Der Experte führt Zahlen an, die für sich selbst sprechen. In der Flotte sei von vier U-Booten nur eines gefechtsbereit. Von den elf Fregatten, dem Stolz der Flotte, könnten nur sieben die offene See erreichen. Und das, obwohl die Verteidigungsausgaben nicht geringer werden.

 

„Im Jahr 2016 hat das Bundesverteidigungsministerium ferngesteuerte Schiffs-Raketen gekauft, die Ausgaben lagen bei rund 60 Millionen Euro. In der Tat sind diese Raketen nicht in der Lage, Ziele auf dem Festland zu treffen. Oder ein anderes Beispiel: Vor kurzem wurde der deutsche Schützenpanzer ‚Puma‘ von Reinmetall vorgestellt – für die Eindämmung der angeblichen ‚russischen Aggression‘. Es stellte sich heraus, dass sie ein Problem mit der Gehäusedichtheit haben. D.h. diese Maschine kann nicht schwimmen wie die russischen Schützenpanzer BMP-3 und BMD 4.“

 

Laut dem Militärexperten sei der Zustand der materiell-technischen Basis der Bundeswehr heute problematisch. Die Ursache hierfür liege in der Auseinandersetzung zwischen Politik und Rüstungsindustrie.
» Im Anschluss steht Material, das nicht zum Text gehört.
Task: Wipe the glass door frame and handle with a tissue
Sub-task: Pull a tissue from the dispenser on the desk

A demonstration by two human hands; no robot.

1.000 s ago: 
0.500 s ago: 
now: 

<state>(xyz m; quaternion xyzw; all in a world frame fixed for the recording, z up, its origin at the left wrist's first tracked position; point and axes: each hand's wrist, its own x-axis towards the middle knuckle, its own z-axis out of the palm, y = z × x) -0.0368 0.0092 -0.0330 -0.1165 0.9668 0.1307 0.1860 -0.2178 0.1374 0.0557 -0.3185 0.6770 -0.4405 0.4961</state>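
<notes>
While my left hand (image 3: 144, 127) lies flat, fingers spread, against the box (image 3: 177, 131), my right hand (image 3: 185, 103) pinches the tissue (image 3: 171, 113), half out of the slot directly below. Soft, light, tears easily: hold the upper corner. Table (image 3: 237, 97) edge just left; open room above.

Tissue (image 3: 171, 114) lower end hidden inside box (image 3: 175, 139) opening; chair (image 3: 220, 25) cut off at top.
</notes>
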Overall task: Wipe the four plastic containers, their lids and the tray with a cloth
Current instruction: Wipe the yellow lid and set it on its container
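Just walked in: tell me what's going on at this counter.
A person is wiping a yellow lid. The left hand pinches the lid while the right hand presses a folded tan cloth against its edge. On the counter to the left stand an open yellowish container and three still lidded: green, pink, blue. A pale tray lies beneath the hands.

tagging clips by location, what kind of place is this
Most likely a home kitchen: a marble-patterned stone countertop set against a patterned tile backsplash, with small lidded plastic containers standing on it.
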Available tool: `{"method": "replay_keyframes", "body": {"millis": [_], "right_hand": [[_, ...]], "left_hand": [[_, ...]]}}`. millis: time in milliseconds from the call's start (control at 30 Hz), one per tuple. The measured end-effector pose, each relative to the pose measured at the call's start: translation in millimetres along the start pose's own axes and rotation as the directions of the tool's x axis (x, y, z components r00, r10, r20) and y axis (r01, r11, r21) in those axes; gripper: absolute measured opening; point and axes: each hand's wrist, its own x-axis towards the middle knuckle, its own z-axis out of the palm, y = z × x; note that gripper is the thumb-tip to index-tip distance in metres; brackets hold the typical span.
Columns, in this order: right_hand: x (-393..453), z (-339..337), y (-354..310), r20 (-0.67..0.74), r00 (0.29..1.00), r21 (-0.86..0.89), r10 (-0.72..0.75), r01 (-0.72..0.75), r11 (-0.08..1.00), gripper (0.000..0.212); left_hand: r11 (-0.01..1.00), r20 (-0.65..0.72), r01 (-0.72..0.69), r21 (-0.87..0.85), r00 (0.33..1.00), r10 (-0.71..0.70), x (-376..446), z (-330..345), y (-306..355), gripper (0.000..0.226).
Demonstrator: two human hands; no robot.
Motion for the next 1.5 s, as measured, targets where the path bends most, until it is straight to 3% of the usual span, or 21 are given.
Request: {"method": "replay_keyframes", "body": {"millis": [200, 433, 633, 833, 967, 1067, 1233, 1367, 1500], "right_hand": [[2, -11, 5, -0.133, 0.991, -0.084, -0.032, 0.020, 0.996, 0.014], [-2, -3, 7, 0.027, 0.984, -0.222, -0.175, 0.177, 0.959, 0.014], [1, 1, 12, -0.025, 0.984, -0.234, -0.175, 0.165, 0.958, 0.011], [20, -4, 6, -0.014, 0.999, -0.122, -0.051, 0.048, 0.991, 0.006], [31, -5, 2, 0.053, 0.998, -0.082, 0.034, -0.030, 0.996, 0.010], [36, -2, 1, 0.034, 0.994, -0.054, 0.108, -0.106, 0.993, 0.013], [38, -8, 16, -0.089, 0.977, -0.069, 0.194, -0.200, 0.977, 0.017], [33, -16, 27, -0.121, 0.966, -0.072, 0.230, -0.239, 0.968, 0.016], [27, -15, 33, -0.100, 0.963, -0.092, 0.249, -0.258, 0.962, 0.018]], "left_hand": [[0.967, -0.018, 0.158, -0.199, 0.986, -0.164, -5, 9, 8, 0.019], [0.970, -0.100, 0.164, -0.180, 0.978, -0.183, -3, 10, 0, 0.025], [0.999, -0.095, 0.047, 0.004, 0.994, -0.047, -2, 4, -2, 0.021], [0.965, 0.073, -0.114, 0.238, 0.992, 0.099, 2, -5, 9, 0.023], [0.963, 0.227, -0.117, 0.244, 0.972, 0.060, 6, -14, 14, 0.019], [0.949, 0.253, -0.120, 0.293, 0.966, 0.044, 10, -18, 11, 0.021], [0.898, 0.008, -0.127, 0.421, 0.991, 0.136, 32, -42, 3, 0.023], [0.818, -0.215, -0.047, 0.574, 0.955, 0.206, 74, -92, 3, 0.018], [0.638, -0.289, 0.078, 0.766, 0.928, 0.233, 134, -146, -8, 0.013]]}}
Von der Leyen habe angekündigt, dass Deutschland seine Militärausgaben auf zwei Prozent des BIP erhöhen würde. Dennoch werde es kaum gelingen, die Kampfbereitschaft der deutschen Armee wieder auf das Niveau von 1991 zu bringen, als der Kalte Krieg zu Ende war. Dazu seien bis zu zehn Jahre erforderlich, betonte der Experte.